::: INFORMATION SHOWN :::

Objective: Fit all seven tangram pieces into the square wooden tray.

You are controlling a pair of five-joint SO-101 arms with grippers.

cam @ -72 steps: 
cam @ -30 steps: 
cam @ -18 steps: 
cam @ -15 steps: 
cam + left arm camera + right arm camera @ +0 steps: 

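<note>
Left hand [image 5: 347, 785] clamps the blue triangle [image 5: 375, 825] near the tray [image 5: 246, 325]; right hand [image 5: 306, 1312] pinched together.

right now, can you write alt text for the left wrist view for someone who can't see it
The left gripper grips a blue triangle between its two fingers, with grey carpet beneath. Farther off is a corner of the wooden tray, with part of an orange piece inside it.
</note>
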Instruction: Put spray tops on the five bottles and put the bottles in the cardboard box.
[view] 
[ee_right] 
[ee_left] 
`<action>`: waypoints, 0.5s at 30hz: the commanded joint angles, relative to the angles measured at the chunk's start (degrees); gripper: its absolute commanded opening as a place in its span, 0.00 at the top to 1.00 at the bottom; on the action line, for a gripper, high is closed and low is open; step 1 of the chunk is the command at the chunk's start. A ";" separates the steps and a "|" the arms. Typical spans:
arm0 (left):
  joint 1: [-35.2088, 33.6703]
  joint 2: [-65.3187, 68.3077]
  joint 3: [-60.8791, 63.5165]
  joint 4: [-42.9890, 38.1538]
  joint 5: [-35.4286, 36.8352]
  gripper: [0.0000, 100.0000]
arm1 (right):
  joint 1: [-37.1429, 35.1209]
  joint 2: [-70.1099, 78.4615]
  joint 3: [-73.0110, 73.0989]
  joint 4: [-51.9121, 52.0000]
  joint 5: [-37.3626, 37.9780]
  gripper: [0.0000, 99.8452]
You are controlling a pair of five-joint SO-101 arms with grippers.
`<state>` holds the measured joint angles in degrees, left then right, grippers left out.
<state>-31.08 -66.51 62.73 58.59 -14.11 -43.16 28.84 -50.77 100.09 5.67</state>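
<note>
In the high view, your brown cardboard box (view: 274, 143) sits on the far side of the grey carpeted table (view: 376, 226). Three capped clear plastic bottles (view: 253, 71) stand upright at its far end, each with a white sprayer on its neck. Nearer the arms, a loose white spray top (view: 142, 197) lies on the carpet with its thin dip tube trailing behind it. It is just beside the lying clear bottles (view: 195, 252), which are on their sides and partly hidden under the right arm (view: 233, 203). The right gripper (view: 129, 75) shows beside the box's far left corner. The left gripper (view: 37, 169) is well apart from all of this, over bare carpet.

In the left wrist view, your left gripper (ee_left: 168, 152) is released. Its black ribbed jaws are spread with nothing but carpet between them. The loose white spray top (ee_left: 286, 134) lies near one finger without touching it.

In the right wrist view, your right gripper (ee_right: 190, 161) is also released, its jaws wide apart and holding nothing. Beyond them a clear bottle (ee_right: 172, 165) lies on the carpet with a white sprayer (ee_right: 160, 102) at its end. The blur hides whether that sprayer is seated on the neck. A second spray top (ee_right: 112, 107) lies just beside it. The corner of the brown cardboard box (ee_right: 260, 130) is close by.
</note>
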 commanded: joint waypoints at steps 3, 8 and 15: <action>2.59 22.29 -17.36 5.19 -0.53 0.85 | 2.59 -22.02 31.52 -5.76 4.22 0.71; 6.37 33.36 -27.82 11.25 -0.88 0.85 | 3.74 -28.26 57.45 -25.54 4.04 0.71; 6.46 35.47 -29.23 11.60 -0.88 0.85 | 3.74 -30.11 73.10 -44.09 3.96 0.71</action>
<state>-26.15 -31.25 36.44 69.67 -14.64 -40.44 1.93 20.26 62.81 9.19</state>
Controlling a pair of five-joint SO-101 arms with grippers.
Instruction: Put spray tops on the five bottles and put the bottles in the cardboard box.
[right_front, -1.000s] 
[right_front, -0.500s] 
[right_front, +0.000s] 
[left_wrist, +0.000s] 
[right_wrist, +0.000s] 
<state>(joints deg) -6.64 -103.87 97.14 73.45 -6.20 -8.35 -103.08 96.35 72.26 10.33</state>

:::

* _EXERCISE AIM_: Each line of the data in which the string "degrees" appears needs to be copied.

* _ANSWER_:
`<action>`: waypoints, 0.5s at 30hz: the commanded joint angles, relative to the angles measured at the chunk's start (degrees); gripper: its absolute commanded opening as a place in its span, 0.00 at the top to 1.00 at the bottom; on the action line, for a gripper, high is closed and low is open; step 1 of the chunk is the command at the chunk's start. A ";" separates the steps and a "|" the arms. Typical spans:
`<state>` holds the measured joint angles in degrees, left then right, grippers left out.

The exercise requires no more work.